In the green room backstage, artist
Sravanthi Juluri
looks ready to storm the stage. “I haven’t slept in three days!” she beams, as she gears up for her first performance show, Tvamevaham. “I wouldn’t say this show is a big departure from working on a canvas; it’s in fact part of the same journey. When an artist is painting, he/she is completely engrossed in rise and fall of emotions and energies. Forms and strokes dance on the canvas. That is performance, all art is performance,” she says.
Sravanthi’s evolution from her first solo art show in 2012 of well-defined ideas and canvases into the “formless” abstract that she does now, has been nothing short of a performance in itself. But confessedly, that journey came with its share of questions: “Over the three years, I have faced a lot of questions about abstract art. People ask me questions like ‘What does this even mean?’ or say things like, ‘Even my three-year-old can do this’. So through this show I want answer those questions to help people understand how I see the world — as pure energy,” she shares, before stepping on to the stage, where a full-house awaits her.

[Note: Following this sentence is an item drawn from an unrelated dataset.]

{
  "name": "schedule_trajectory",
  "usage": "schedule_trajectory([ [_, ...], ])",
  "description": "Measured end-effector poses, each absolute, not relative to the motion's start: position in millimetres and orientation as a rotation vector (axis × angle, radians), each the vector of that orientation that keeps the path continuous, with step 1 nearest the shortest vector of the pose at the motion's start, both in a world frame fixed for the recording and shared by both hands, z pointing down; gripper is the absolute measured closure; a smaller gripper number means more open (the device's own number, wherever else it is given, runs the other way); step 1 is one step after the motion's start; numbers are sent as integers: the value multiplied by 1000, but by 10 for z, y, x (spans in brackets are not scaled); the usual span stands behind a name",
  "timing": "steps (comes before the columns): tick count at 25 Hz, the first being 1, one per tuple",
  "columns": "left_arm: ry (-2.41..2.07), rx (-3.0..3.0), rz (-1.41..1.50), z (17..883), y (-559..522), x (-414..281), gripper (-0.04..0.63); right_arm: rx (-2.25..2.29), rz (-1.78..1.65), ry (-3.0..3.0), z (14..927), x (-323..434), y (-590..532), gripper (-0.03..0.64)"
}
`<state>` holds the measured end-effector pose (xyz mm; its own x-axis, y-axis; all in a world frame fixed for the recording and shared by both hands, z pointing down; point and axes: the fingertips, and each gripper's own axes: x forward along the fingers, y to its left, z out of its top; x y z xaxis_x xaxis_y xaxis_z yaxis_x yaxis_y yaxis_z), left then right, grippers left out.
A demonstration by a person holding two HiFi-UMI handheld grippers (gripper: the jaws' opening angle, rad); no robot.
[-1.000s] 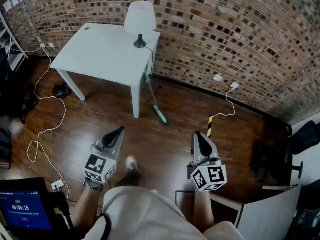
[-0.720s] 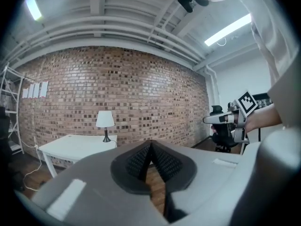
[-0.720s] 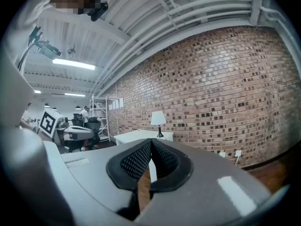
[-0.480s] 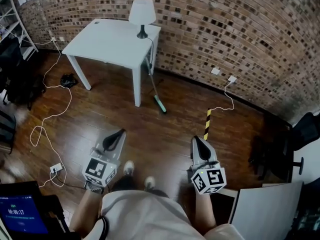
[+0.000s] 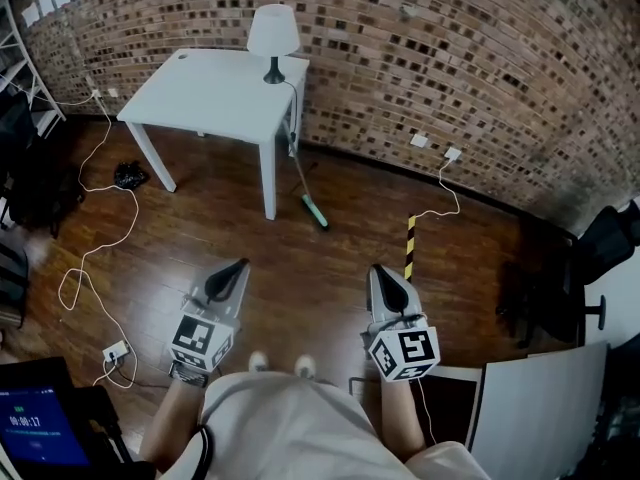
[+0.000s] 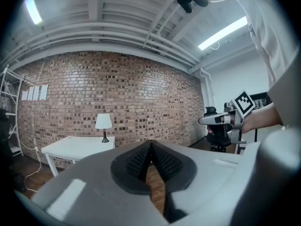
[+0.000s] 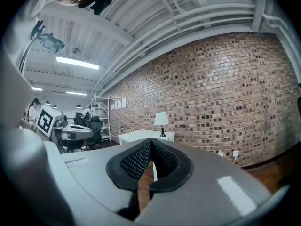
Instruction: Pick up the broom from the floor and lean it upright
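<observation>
The broom [image 5: 300, 180] leans with its thin handle against the right edge of the white table [image 5: 215, 93], its teal head [image 5: 315, 213] on the wood floor. My left gripper [image 5: 240, 265] and right gripper [image 5: 377, 270] hover side by side well short of it, both pointing toward the brick wall. Both are shut with nothing between the pads, as the left gripper view [image 6: 150, 146] and the right gripper view [image 7: 151, 144] show. In both gripper views the broom is hidden behind the jaws.
A white lamp [image 5: 273, 31] stands on the table's far corner. White cables [image 5: 95, 238] trail over the floor at left, and a yellow-black strip [image 5: 409, 243] lies ahead of the right gripper. A metal shelf [image 5: 20, 68] stands at left, office chairs [image 5: 600, 258] at right.
The person has stepped back and both grippers have come away from the table with them. The broom stays leaning where it was. Both grippers remain shut.
</observation>
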<state>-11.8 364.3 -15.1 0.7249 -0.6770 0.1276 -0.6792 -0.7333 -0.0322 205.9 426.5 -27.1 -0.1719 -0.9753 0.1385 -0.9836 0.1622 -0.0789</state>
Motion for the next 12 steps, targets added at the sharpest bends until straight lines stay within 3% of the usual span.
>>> schedule_trajectory([
  [12,-1150,2930,218,-185,3513,-213,595,1962,190,-2308,-305,1898,4116,606],
])
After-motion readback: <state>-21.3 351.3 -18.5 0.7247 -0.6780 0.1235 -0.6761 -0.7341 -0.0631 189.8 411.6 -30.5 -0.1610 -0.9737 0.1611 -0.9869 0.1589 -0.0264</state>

Goosebumps raise right from the delivery of the opening lines. She begins: “I welcome you into my world. I’ll let you walk into my mind... I dare to expose myself. Perhaps it would have been easy to pour my thoughts by writing a piece. But, I chose to do that on my canvas... I see no shapes... I see no forms.... you and me rising and falling, heaving energies, waiting to be embraced. You are me. I am you.”
And by uttering those words, it seemed like she had achieved ‘Tvamevaham’ and set the tone of non-duality between artist and the audience. Then began the dance of
navarasas
. As the artist went on a soul searching journey through the nine
bhavas
(emotions), her alter-ego, portrayed by dancer Lanka Vaishnavi, helped her along the way. With each emotion addressed, the alter ego helped Sravanthi shed a part of her — portrayed symbolically by shedding pieces of cloth attached to her.
By the end of the 30-minute rivetting performance, the audience too seemed to have gone through all of the nine bhavas. And what began with an intention of an artist answering all the questions, both from the outside world and within, ended up having a cathartic effect on the audience too — leaving behind the true essence of Tvamevaham: ‘You are me. I am you’ and we are all just energies ebbing and flowing on the canvas of life.